I have not seen one for 500! That's crazy!


----------



## deleteme (Sep 9, 2013)

Ricku said:


> Normalnorm said:
> 
> 
> > Have to agree with Neuro.
> ...


In my experience the 24-105 is plenty sharp. I rented the 24-70 2.8 L II and found it only a touch sharper than my lens. 
For real world work I have found it to be a great step up from the old 28-75 Tamron that was touted as the top "value" lens at the time ~4-5yrs ago.
The real world for me is working with the vagaries of hand held shooting, motion and the use to which the final image is destined. Even the most demanding applications (large prints) are well served by this lens. 

Studio shooting with side by side comparison to my Canon 100 macro (on camera stand) show the macro to have the edge in absolute sharpness and better contrast but no client will ever see the difference.


----------



## risc32 (Sep 9, 2013)

when the pro built Canon 24-105 f4 IS and 24-70 f4 IS already exist? And two f2.8 non IS variants also exist. one that set the world on fire, and the other is probably readily found for a very reasonable price. why would i care if Sigma made one? 
sorry, don't care. 
when was that 135mm f2 (or was it 1.8?)IS supposed to drop?


----------



## Chosenbydestiny (Sep 9, 2013)

I wouldn't be surprised if this was really a 24-105mm f/2.8 for full frame users. With the release of the 18-35 f/1.8 one might expect more amazing releases with Sigma.


----------



## Zv (Sep 9, 2013)

In an interview between a Sigma lens constructor and Lenstip - 

"Q: The 28-70 mm f/2.8 class lenses have been superseded by 24-70 mm f/2.8 instruments. Taking into the account the success of the Sigma 18-35 mm are you already thinking about a full frame construction of that type or rather about e.g. a 28-70 mm f/2.0 or a 28-50 mm f/2.0 model?
A: We don’t have a very concrete idea at the moment, yet we will keep on considering designing large aperture zoom lenses."

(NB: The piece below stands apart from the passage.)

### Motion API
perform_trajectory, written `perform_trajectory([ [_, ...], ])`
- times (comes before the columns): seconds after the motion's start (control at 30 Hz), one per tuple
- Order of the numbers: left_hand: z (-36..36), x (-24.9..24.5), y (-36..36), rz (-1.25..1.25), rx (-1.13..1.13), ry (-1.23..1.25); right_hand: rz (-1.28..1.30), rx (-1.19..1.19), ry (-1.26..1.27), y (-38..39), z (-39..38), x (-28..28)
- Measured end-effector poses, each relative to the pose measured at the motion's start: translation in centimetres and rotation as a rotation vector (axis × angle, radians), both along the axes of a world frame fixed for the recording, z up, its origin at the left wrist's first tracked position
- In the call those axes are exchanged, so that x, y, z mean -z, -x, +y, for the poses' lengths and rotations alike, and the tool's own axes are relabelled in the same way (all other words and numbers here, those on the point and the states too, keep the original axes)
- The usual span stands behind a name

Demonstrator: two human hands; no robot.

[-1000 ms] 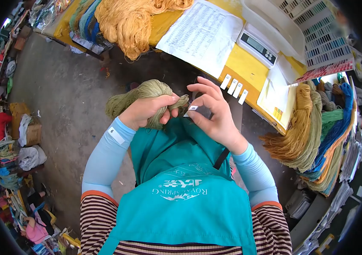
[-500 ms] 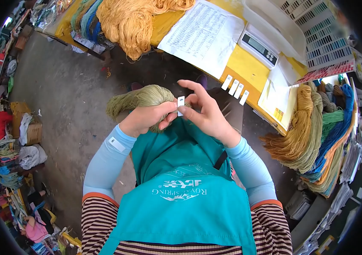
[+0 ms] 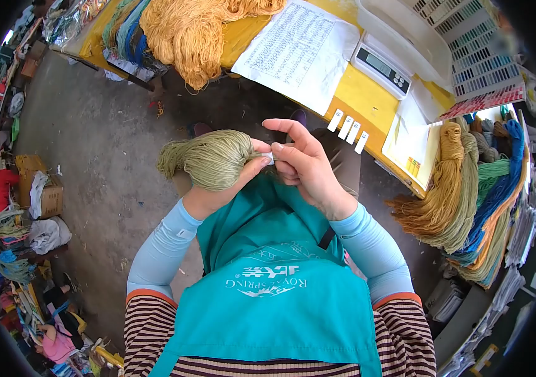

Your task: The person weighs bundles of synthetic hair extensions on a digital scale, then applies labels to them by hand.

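An olive-green hank of thread (image 3: pixel 219 160) lies across my left hand (image 3: pixel 231 188), its loose end hanging off to the left. My left thumb and fingers are closed around the narrow end of the hank. At that end sits a small white label (image 3: pixel 270 158), partly covered by fingers. My right hand (image 3: pixel 309 166) pinches the label between thumb and fingers, while its index finger is raised and curved. What is printed on the label cannot be read now. On my left blue sleeve there is another small white label (image 3: pixel 183 234).
Ahead, the yellow table (image 3: pixel 368 103) bears a printed sheet (image 3: pixel 296 53), a digital scale (image 3: pixel 381 66), several white labels (image 3: pixel 348 129) along its edge and orange thread (image 3: pixel 183 38). Colored hanks (image 3: pixel 450 188) hang at right. A cardboard box (image 3: pixel 44 191) stands at left.
My left hand has rolled over, bringing the hank on top and hiding more of the fingers. The white label has turned from face-up to partly covered. My right fingers have closed in on it.
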State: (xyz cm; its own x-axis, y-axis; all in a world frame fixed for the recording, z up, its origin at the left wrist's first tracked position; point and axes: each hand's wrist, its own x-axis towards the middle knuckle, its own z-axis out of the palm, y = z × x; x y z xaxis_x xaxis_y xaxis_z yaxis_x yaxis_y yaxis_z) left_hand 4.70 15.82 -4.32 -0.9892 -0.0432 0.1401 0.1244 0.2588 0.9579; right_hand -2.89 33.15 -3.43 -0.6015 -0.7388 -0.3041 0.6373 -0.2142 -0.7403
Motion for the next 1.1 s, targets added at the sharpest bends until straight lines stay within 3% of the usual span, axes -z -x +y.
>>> perform_trajectory([
  [0.13,-0.5,-1.3,-0.2,-0.318,0.035,-0.147,0.233,-0.073,-0.082,0.5,0.6,-0.5],
  [0.27,-1.7,-2.1,0.3,-0.626,0.176,-0.332,0.195,-0.248,-0.016,1.1,1.5,-0.9],
  [0.33,-2.2,-1.7,0.5,-0.637,0.237,-0.365,0.245,-0.253,0.003,0.8,1.4,-0.8],
  [0.5,-2.7,-0.3,0.5,-0.775,0.447,-0.719,0.418,-0.362,0.01,0.8,2.3,-0.4],
  [0.67,-2.0,-1.3,0.4,-0.711,0.401,-0.637,0.638,-0.214,-0.044,-0.4,1.7,0.5],
  [0.77,-0.6,-1.5,-0.2,-0.521,0.261,-0.532,0.117,0.107,0.05,-1.4,0.6,0.3],
  [0.9,0.2,-1.6,-0.9,-0.332,0.121,-0.375,0.061,0.149,-0.035,-1.6,0.2,0.9],
  [0.97,0.7,-2.1,-1.2,-0.307,0.048,-0.367,0.388,0.311,-0.106,-2.3,-1.0,0.3],
  [1.1,0.6,-2.1,-1.1,-0.349,-0.011,-0.41,0.787,0.246,-0.296,-2.6,0.3,1.0],
])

Link to interview - http://www.lenstip.com/136.1-article-Interview_with_constructor_of_Sigma_lenses.html

This doesn't sound like they're thinking of releasing a full frame general purpose zoom lens anytime soon, and if they did it would be a fast zoom like f/2.8 or f/2. 

I think this rumor is baloney.

I hope Sigma bring out an updated 50, we could really use a modern day fast and sharp wide open 50!


----------



## Woody (Sep 9, 2013)

If I have to choose between the old Canon 24-105 and the new Sigma variation, I will always pick the former regardless of how good the optics are in the latter. One simple reason: AF reliability.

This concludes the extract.